Our DNA is made of four key molecules called bases (A, T, C and G). Sequences of these four bases are grouped into genes. These genes act as the “code” for key substances the body should make, such as proteins. Proteins are important molecules, vital for maintaining a healthy and functional human being.

Genes can be short, typically made of less than a hundred bases. A good example includes ribosomal genes, which code for different ribosomes, molecules which help create new proteins.

Long genes are made up of millions of bases. For example, the DMD gene codes for a protein called dystrophin, which supports the structure and strength of muscle cells. DMD has over 2.2 million bases.

How does gene editing work?

Gene editing is a technology that can change DNA sequences at one or more points in the strand. Scientists can remove or change a single base or insert a new gene altogether. Gene editing can literally rewrite DNA.

There are different ways to edit genes, but the most popular technique uses a technology called CRISPR-Cas9, first documented in a pioneering paper published in 2012. Cas9 is an enzyme that acts like a pair of scissors that can cut DNA.

It is assisted by a strand of RNA (a molecule similar to DNA, in this case created by the scientist), which guides the Cas9 enzyme to the part of the DNA that the scientist wants to change and binds it to the target gene.

Depending upon what the scientist wants to achieve, they can just remove a segment of the DNA, introduce a single base change (for example changing an A to a G), or insert a larger sequence (such as a new gene). Once the scientist is finished, the natural DNA repair processes take over and glue the cuts back together.

What could gene editing do?

The benefits of gene editing to humanity could be significant. For example, making a single base change in people’s DNA could be a future treatment for sickle cell disease, a genetic blood disease. People with this disease have just one base that has mutated (from A to T). This makes the gene easier to edit compared with more complex genetic conditions such as heart disease or schizophrenia.

Scientists are also developing new techniques to insert larger segments of bases into the DNA of crops in the hope they can create drought resilient crops and help us adapt to climate change.

Why is gene editing controversial?

Gene editing is a controversial topic. Unless governments work together with scientists to regulate its use, it could become another technology that benefits only the wealthiest people.

And it comes with risk.

The first case of illegal implantation of a genetically edited embryo was reported in 2019 in China, and led to the imprisonment of three scientists. The scientists had attempted to protect twin foetuses from HIV being passed on by their father.

But when other scientists read passages from an unpublished paper written by the DNA experiment lead about the twins, they feared that instead of introducing immunity, the researchers probably created mutations whose consequences are still unknown.

The risks of developing designer babies are so high it is unlikely that it will become legal anytime soon. A tiny mistake could destroy the health of a baby or lead to other diseases throughout their lifetime, such as increased risk of cancer.

Laws and regulations surrounding this technology are strict. Most countries prohibit the implantation of a human embryo that has been genetically altered in any way. However, as the 2019 example shows, laws can be broken.

Gene editing has its advantages. It holds the potential to cure genetic disease and create crops resistant to drought. But scientists need to work closely with law and policy makers to ensure the technology can be used for the benefit of mankind while minimising the risks.
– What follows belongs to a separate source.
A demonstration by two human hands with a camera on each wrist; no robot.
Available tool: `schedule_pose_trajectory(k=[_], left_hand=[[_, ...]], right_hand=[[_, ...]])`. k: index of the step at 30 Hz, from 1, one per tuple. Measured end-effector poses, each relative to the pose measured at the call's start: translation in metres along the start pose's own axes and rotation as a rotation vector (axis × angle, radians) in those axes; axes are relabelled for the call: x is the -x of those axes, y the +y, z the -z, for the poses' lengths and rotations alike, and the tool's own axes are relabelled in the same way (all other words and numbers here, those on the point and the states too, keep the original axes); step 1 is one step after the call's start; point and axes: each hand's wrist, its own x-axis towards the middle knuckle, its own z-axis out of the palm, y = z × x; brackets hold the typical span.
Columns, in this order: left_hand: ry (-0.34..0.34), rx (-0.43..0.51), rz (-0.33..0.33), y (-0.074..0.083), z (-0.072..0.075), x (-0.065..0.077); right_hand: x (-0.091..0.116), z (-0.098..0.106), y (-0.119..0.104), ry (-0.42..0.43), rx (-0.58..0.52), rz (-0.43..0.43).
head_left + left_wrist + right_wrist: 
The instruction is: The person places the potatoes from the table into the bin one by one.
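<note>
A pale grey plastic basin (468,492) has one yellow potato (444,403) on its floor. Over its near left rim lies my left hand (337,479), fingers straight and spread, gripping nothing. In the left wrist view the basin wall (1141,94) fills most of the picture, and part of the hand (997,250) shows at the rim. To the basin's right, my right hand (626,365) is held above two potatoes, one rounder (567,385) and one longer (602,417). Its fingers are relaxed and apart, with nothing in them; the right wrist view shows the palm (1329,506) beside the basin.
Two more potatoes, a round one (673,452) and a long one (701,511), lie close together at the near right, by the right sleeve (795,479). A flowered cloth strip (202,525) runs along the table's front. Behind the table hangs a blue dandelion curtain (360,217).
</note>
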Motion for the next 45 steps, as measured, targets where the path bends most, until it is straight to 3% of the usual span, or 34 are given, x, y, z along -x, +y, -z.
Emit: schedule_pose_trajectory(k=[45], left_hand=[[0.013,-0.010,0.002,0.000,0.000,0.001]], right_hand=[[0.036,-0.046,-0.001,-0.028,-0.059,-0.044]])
The fact a private company recently announced plans to try to bring back the dodo shows how important it is that international gene-editing laws keep up with the ambitions of corporations.The Conversation

Gavin Bowen-Metcalf, Lecturer in Biomedical Sciences, Anglia Ruskin University

This article is republished from The Conversation under a Creative Commons license. Read the original article.

The opinions expressed in VIEWPOINT articles are those of the author(s) and do not necessarily reflect the views of ARU.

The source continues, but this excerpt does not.